As ever the devil is in the detail which you will have to learn I'm afraid.
Graham
Troll.
** For you - it would rather blow up than be mauled by an idiot...... Phil
Starting to turn on, the datesheet will say what current, usually something like a few hundred uA
as long as you can get rid of the heat generated it doesn't matter
what do you mean by 50% on?
as long as you stay within the limits of the datasheet things should be ok
-Lasse
Here you have to define what ON and 100% ON mean. The gate threshold voltage is the gate voltage that will just start to make an appreciable current flow through the MOSFET. Increasing the gate voltage will cause a progressively larger current to flow between source and drain until the current reaches a level limited by the load.
Example: Vth = 4V, P.S. = 10V, Rload = 1 ohm. As you increase the gate voltage above 4V, the drain current will increase, but that current will cause a voltage drop in the load resistor until Id = 10A. When that level is reached, the whole
10V is dropped across the load resistor and drain current can no longer increase even if you keep on increasing the gate voltage. That's when it is said to be fully (or 100%) ON.You can set the current at any value between 0 and 10A by controlling the gate voltage.

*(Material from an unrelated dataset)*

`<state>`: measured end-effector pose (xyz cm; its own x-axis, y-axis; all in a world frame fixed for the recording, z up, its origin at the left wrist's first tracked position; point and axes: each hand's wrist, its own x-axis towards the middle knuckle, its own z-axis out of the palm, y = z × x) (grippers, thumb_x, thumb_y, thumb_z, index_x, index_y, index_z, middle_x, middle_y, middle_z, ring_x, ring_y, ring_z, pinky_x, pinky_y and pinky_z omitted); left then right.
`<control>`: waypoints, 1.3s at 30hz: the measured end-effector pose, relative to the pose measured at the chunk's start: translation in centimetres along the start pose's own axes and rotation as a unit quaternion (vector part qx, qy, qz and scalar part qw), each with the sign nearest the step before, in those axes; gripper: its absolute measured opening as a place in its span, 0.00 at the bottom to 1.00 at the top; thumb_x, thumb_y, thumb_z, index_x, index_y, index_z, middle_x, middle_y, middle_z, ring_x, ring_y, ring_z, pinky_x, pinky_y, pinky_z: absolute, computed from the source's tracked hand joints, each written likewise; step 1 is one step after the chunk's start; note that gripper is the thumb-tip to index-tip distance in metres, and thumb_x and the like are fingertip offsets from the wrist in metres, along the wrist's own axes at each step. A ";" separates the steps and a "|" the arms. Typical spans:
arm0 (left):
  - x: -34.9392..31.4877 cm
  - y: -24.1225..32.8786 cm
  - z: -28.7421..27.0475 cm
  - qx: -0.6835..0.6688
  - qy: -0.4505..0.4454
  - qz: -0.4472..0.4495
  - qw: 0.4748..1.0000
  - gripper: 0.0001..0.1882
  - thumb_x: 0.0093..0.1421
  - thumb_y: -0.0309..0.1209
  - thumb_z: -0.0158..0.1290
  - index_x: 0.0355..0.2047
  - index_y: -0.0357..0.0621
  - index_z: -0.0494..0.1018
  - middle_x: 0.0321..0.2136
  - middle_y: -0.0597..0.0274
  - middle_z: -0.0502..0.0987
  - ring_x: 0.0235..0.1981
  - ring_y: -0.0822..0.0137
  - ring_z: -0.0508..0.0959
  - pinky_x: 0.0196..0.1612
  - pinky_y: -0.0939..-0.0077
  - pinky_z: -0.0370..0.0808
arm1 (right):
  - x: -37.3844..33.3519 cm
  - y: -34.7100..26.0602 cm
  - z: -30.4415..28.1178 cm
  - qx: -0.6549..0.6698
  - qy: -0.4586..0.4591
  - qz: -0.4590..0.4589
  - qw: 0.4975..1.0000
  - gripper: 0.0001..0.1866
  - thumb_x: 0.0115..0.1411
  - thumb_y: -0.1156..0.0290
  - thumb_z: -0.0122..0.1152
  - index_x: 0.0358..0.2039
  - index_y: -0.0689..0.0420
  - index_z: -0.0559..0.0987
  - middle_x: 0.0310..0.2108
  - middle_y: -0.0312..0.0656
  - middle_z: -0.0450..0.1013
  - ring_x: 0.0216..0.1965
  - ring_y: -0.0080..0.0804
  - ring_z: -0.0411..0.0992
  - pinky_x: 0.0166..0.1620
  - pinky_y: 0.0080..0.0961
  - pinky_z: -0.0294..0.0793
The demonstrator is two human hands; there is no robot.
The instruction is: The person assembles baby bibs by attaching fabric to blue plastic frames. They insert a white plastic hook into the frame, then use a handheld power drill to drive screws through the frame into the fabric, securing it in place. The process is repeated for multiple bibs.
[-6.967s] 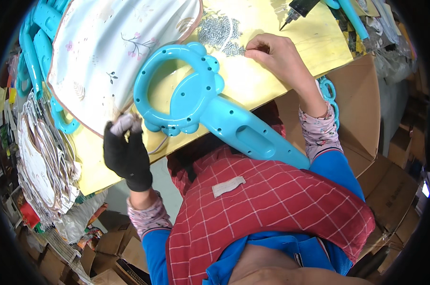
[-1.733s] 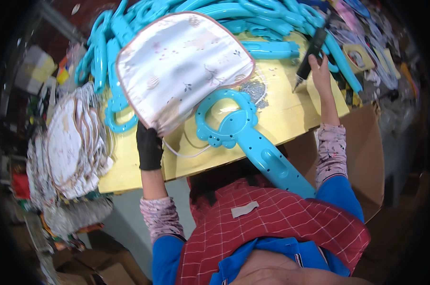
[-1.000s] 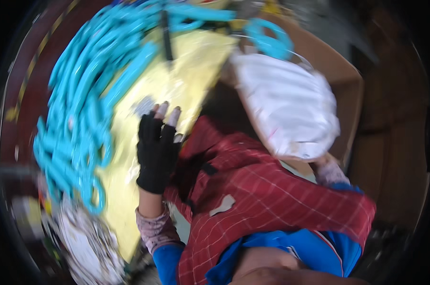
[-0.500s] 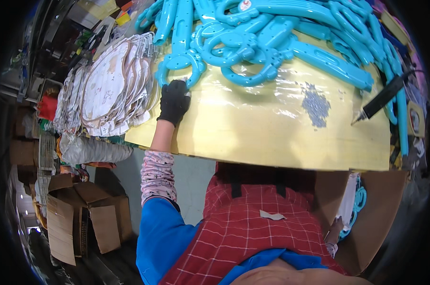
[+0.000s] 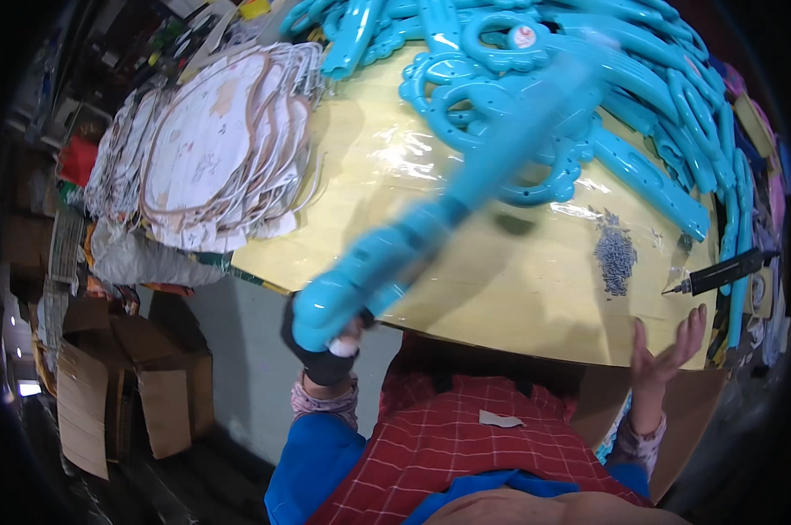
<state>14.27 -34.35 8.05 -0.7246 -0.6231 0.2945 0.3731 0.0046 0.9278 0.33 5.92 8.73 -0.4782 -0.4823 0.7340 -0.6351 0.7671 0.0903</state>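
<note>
My left hand (image 5: 324,367), in a black glove, is closed around the rounded end of a turquoise plastic part (image 5: 430,223). The part is long and smeared by motion, slanting up over the table from the front edge toward the heap. My bare right hand (image 5: 660,366) is at the front right edge with fingers spread and nothing in it. A black electric screwdriver (image 5: 726,272) hangs just beyond those fingers, its tip pointing left. To its left, a pile of small grey screws (image 5: 616,260) lies on the table. More turquoise plastic parts (image 5: 649,162) with ringed ends are heaped behind.
A yellow-covered table (image 5: 491,284) spans the middle. At its left stand stacked white printed fabric pieces (image 5: 198,144) with wire edges. An opened cardboard box (image 5: 168,407) is on the floor at left; another carton (image 5: 697,407) stands under the table's right side.
My left hand has picked up a turquoise part from the heap's left side and drawn it back toward me. My right hand has come into view at the lower right.
</note>
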 end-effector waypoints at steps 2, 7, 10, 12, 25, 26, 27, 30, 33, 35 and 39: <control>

However, if the load resistance is high, a gate voltage of 4V or very slightly above it may be anough to turn the transistor fully on. If the load resistor is, say, 1000 ohms, the maximum current possible is 10V/1000ohms = 10 mA. And that level of current may already be reached at or slightly above Vth.
In the above example with a 1-ohm load, when the current is somewhere between 0 and 10A, that part of the supply voltage that is not dropped across the load resistor exists across the transistor. Now the transistor is absorbing both voltage and current. Voltage*current = Power. And that power heats the transistor.
Suppose you set the gate voltage so that Id = 4A. That will cause a drop of 4V across the load resistor, leaving 6V across the transistor. 6V*4A = 24Watts. Now you have 24W of power heating the transistor, and that will quickly burn it out unless you provide adequate cooling.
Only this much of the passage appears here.